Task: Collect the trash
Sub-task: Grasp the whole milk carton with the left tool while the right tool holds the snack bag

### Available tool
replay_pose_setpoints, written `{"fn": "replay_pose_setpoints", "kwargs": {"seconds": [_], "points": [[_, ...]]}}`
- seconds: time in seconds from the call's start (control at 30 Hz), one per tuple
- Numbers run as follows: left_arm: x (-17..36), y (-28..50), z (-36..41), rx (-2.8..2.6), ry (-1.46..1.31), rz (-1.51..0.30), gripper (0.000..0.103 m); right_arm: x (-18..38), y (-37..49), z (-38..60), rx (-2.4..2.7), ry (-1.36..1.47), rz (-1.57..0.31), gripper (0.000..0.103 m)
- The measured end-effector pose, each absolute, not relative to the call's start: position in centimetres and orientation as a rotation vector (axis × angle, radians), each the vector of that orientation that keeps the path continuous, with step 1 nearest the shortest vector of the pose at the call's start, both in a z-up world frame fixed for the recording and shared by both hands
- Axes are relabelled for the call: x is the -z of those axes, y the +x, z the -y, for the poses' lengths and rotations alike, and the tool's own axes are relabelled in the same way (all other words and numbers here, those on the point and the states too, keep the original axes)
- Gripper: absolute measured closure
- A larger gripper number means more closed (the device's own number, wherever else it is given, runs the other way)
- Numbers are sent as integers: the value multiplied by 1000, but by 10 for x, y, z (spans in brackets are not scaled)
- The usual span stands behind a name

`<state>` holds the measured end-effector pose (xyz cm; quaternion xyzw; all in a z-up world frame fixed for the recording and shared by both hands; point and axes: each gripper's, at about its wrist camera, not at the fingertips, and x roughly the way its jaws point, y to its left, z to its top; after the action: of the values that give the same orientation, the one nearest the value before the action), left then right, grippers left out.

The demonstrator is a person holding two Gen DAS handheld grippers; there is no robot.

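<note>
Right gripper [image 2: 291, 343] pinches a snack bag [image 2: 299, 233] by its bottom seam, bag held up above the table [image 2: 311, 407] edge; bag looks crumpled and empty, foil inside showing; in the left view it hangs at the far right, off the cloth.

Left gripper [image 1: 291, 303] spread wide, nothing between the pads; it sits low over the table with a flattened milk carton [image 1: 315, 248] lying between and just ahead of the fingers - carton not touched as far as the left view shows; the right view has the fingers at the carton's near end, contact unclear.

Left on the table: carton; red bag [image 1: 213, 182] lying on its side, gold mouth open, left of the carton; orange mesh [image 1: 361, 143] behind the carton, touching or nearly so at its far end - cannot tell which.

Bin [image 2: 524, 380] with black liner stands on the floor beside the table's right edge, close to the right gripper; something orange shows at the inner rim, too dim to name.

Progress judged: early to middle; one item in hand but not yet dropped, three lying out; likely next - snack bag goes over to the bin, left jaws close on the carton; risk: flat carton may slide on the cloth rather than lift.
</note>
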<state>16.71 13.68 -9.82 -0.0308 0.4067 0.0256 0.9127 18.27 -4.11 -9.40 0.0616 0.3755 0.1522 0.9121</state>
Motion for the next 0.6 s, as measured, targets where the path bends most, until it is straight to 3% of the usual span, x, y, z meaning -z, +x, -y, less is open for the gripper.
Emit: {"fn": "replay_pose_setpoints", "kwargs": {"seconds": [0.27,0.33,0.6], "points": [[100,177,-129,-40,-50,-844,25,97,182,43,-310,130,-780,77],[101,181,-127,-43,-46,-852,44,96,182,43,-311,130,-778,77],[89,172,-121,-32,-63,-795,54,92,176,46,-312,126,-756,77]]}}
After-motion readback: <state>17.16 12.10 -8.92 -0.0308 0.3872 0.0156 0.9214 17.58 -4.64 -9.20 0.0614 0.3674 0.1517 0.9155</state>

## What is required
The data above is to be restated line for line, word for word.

## Response box
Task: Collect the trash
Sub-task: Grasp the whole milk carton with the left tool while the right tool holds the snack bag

### Available tool
replay_pose_setpoints, written `{"fn": "replay_pose_setpoints", "kwargs": {"seconds": [_], "points": [[_, ...]]}}`
- seconds: time in seconds from the call's start (control at 30 Hz), one per tuple
- Numbers run as follows: left_arm: x (-17..36), y (-28..50), z (-36..41), rx (-2.8..2.6), ry (-1.46..1.31), rz (-1.51..0.30), gripper (0.000..0.103 m); right_arm: x (-18..38), y (-37..49), z (-38..60), rx (-2.4..2.7), ry (-1.36..1.47), rz (-1.57..0.31), gripper (0.000..0.103 m)
- The measured end-effector pose, each absolute, not relative to the call's start: position in centimetres and orientation as a rotation vector (axis × angle, radians), each the vector of that orientation that keeps the path continuous, with step 1 nearest the shortest vector of the pose at the call's start, both in a z-up world frame fixed for the recording and shared by both hands
- Axes are relabelled for the call: x is the -z of those axes, y the +x, z the -y, for the poses' lengths and rotations alike, and the tool's own axes are relabelled in the same way (all other words and numbers here, those on the point and the states too, keep the original axes)
- Gripper: absolute measured closure
- A larger gripper number means more closed (the device's own number, wherever else it is given, runs the other way)
- Numbers are sent as integers: the value multiplied by 1000, but by 10 for x, y, z (spans in brackets are not scaled)
- The usual span stands behind a name

`<state>` holds the measured end-effector pose (xyz cm; quaternion xyzw; all in a z-up world frame fixed for the recording and shared by both hands; point and axes: each gripper's, at about its wrist camera, not at the fingertips, and x roughly the way its jaws point, y to its left, z to its top; after the action: of the values that give the same orientation, the one nearest the value before the action), left then right, grippers left out.

The demonstrator is a person holding two Gen DAS handheld grippers; there is no robot.

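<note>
Right gripper [image 2: 291, 343] pinches a snack bag [image 2: 299, 233] by its bottom seam, bag held up above the table [image 2: 311, 407] edge; bag looks crumpled and empty, foil inside showing; in the left view it hangs at the far right, off the cloth.

Left gripper [image 1: 291, 303] spread wide, nothing between the pads; it sits low over the table with a flattened milk carton [image 1: 315, 248] lying between and just ahead of the fingers - carton not touched as far as the left view shows; the right view has the fingers at the carton's near end, contact unclear.

Left on the table: carton; red bag [image 1: 213, 182] lying on its side, gold mouth open, left of the carton; orange mesh [image 1: 361, 143] behind the carton, touching or nearly so at its far end - cannot tell which.

Bin [image 2: 524, 380] with black liner stands on the floor beside the table's right edge, close to the right gripper; something orange shows at the inner rim, too dim to name.

Progress judged: early to middle; one item in hand but not yet dropped, three lying out; likely next - snack bag goes over to the bin, left jaws close on the carton; risk: flat carton may slide on the cloth rather than lift.
</note>
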<state>16.71 13.68 -9.82 -0.0308 0.4067 0.0256 0.9127 18.27 -4.11 -9.40 0.0616 0.3755 0.1522 0.9121</state>
Motion for the next 0.6 s, as measured, targets where the path bends most, until it is straight to 3% of the usual span, x, y, z meaning -z, +x, -y, less is open for the gripper.
Emit: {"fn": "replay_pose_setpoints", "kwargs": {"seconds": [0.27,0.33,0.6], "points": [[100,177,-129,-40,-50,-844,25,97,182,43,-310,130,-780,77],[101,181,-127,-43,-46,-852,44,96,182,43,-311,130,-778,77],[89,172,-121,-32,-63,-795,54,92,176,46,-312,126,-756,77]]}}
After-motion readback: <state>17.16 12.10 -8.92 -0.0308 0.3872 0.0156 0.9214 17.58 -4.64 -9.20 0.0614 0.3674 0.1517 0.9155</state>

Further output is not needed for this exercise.